-- WORK REQUEST --
From the listing below, set down exactly the lines between the one holding "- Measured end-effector" and the one holding "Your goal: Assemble", inclusive. No other line is wanted.

-- EXTRACTED MATERIAL --
»»

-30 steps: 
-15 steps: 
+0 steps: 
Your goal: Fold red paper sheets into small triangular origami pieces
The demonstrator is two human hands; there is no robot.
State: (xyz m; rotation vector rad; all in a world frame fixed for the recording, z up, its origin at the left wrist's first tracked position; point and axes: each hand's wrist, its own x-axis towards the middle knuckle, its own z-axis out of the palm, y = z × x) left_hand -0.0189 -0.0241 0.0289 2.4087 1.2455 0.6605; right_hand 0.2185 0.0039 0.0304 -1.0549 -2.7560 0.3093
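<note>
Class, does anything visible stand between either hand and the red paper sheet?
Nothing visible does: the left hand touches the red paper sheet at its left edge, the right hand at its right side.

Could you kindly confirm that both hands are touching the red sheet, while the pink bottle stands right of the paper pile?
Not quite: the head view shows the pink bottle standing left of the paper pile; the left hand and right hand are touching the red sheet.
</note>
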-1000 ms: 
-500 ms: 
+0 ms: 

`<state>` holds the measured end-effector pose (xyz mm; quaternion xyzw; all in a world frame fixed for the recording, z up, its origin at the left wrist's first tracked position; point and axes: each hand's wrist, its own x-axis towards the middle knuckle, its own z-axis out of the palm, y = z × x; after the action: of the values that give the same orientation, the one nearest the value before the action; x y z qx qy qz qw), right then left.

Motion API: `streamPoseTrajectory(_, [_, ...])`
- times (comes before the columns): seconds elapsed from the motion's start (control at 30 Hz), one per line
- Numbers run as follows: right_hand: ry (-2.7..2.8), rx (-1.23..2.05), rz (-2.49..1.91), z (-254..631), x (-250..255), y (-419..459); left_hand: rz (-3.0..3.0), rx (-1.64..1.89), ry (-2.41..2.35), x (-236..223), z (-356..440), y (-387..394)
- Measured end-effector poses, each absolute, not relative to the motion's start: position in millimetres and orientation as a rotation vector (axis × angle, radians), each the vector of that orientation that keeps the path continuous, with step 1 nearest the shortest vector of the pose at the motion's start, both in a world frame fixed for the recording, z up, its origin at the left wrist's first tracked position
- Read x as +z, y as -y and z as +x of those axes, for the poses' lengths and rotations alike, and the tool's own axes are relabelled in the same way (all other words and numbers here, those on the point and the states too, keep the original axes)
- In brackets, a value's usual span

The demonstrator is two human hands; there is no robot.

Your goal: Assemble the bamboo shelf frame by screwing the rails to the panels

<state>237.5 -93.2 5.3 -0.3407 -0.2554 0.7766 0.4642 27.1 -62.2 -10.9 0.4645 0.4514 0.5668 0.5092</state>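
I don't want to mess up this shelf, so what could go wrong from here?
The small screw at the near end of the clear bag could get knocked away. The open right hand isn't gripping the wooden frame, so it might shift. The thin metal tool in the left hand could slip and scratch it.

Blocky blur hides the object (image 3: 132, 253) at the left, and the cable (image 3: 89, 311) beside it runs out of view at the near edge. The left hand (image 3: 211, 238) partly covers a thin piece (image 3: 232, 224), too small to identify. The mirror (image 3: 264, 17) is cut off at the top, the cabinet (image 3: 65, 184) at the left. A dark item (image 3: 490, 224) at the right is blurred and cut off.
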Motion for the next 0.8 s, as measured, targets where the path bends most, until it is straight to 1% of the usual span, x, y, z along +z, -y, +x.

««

-- RESPONSE AREA --
- Measured end-effector poses, each absolute, not relative to the motion's start: position in millimetres and orientation as a rotation vector (axis × angle, radians), each the vector of that orientation that keeps the path continuous, with step 1 nearest the shortest vector of the pose at the motion's start, both in a world frame fixed for the recording, z up, its origin at the left wrist's first tracked position
- Read x as +z, y as -y and z as +x of those axes, for the poses' lengths and rotations alike, and the tool's own axes are relabelled in the same way (all other words and numbers here, those on the point and the states too, keep the original axes)
- In brackets, a value's usual span

The demonstrator is two human hands; there is no robot.

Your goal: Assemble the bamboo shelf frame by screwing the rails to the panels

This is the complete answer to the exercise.